Output the data exactly, with every line intact.
RAW DATA: Begin
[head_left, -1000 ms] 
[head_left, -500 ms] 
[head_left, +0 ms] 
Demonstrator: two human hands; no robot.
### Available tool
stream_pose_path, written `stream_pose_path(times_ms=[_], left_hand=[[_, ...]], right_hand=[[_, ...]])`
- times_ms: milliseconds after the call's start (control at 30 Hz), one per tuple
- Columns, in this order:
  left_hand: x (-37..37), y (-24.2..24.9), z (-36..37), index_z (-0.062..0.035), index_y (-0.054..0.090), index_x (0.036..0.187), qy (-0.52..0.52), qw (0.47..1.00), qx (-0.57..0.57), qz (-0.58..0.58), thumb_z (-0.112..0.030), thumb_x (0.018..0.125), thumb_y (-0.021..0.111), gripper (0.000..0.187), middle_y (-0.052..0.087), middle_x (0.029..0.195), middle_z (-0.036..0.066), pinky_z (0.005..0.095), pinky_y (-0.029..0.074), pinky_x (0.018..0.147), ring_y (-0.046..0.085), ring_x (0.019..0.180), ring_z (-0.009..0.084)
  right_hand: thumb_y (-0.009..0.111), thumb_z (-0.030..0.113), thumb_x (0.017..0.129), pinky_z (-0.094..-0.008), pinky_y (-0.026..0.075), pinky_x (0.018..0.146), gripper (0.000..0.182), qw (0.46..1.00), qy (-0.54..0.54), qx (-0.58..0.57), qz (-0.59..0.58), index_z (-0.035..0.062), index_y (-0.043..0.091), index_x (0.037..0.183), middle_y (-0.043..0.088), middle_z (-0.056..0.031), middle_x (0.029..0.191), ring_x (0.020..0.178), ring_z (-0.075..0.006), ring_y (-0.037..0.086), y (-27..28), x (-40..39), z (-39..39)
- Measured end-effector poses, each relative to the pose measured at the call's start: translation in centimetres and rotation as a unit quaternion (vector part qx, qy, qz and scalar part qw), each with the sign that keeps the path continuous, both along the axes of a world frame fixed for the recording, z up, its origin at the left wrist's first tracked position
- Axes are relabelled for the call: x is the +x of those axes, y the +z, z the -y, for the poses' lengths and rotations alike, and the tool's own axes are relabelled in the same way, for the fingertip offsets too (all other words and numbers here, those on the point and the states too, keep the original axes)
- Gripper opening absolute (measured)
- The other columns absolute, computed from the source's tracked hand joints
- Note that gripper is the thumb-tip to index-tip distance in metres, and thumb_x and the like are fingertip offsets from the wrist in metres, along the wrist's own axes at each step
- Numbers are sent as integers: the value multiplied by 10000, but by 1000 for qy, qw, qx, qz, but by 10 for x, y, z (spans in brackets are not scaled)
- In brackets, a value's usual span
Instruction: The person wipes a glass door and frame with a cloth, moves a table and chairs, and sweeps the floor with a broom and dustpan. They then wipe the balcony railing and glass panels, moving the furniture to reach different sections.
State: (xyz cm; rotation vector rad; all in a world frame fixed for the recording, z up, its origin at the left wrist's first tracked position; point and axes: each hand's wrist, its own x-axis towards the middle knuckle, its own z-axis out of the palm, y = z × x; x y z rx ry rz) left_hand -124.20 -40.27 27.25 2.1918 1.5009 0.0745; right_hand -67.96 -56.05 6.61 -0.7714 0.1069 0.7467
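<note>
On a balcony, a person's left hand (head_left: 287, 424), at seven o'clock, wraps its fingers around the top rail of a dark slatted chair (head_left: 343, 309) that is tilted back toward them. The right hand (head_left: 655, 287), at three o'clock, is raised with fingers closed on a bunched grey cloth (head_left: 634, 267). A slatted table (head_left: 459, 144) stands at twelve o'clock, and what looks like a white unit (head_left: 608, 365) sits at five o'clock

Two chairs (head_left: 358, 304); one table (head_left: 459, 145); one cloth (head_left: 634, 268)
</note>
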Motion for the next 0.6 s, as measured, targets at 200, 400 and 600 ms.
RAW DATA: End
• **SOLVED PROBLEM**
[head_left, -1000 ms] 
[head_left, -500 ms] 
[head_left, +0 ms] 
Demonstrator: two human hands; no robot.
### Available tool
stream_pose_path, written `stream_pose_path(times_ms=[_], left_hand=[[_, ...]], right_hand=[[_, ...]])`
- times_ms: milliseconds after the call's start (control at 30 Hz), one per tuple
- Columns, in this order:
  left_hand: x (-37..37), y (-24.2..24.9), z (-36..37), index_z (-0.062..0.035), index_y (-0.054..0.090), index_x (0.036..0.187), qy (-0.52..0.52), qw (0.47..1.00), qx (-0.57..0.57), qz (-0.58..0.58), thumb_z (-0.112..0.030), thumb_x (0.018..0.125), thumb_y (-0.021..0.111), gripper (0.000..0.187), middle_y (-0.052..0.087), middle_x (0.029..0.195), middle_z (-0.036..0.066), pinky_z (0.005..0.095), pinky_y (-0.029..0.074), pinky_x (0.018..0.147), ring_y (-0.046..0.085), ring_x (0.019..0.180), ring_z (-0.009..0.084)
  right_hand: thumb_y (-0.009..0.111), thumb_z (-0.030..0.113), thumb_x (0.017..0.129), pinky_z (-0.094..-0.008), pinky_y (-0.026..0.075), pinky_x (0.018..0.146), gripper (0.000..0.182), qw (0.46..1.00), qy (-0.54..0.54), qx (-0.58..0.57), qz (-0.59..0.58), index_z (-0.035..0.062), index_y (-0.043..0.091), index_x (0.037..0.183), middle_y (-0.043..0.088), middle_z (-0.056..0.031), middle_x (0.029..0.191), ring_x (0.020..0.178), ring_z (-0.075..0.006), ring_y (-0.037..0.086), y (-27..28), x (-40..39), z (-39..39)
- Measured end-effector poses, each relative to the pose measured at the call's start: translation in centimetres and rotation as a unit quaternion (vector part qx, qy, qz and scalar part qw), each with the sign that keeps the path continuous, both along the axes of a world frame fixed for the recording, z up, its origin at the left wrist's first tracked position
- Axes are relabelled for the call: x is the +x of those axes, y the +z, z the -y, for the poses' lengths and rotations alike, and the tool's own axes are relabelled in the same way, for the fingertip offsets too (all other words and numbers here, those on the point and the states too, keep the original axes)
- Gripper opening absolute (measured)
- The other columns absolute, computed from the source's tracked hand joints
- Note that gripper is the thumb-tip to index-tip distance in metres, and thumb_x and the like are fingertip offsets from the wrist in metres, along the wrist's own axes at each step
- Numbers are sent as integers: the value multiplied by 10000, but by 1000 for qy, qw, qx, qz, but by 10 for x, y, z (spans in brackets are not scaled)
- In brackets, a value's usual span
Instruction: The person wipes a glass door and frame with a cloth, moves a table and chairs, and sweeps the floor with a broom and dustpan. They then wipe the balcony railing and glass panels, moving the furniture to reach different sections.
State: (xyz cm; rotation vector rad; all in a world frame fixed for the recording, z up, its origin at the left wrist's first tracked position; point and axes: each hand's wrist, its own x-axis towards the middle knuckle, its own z-axis out of the palm, y = z × x; x y z rx ry rz) left_hand -124.20 -40.27 27.25 2.1918 1.5009 0.0745; right_hand -67.96 -56.05 6.61 -0.7714 0.1069 0.7467
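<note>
On a balcony, a person's left hand (head_left: 287, 424), at seven o'clock, wraps its fingers around the top rail of a dark slatted chair (head_left: 343, 309) that is tilted back toward them. The right hand (head_left: 655, 287), at three o'clock, is raised with fingers closed on a bunched grey cloth (head_left: 634, 267). A slatted table (head_left: 459, 144) stands at twelve o'clock, and what looks like a white unit (head_left: 608, 365) sits at five o'clock

Two chairs (head_left: 358, 304); one table (head_left: 459, 145); one cloth (head_left: 634, 268)
</note>
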Motion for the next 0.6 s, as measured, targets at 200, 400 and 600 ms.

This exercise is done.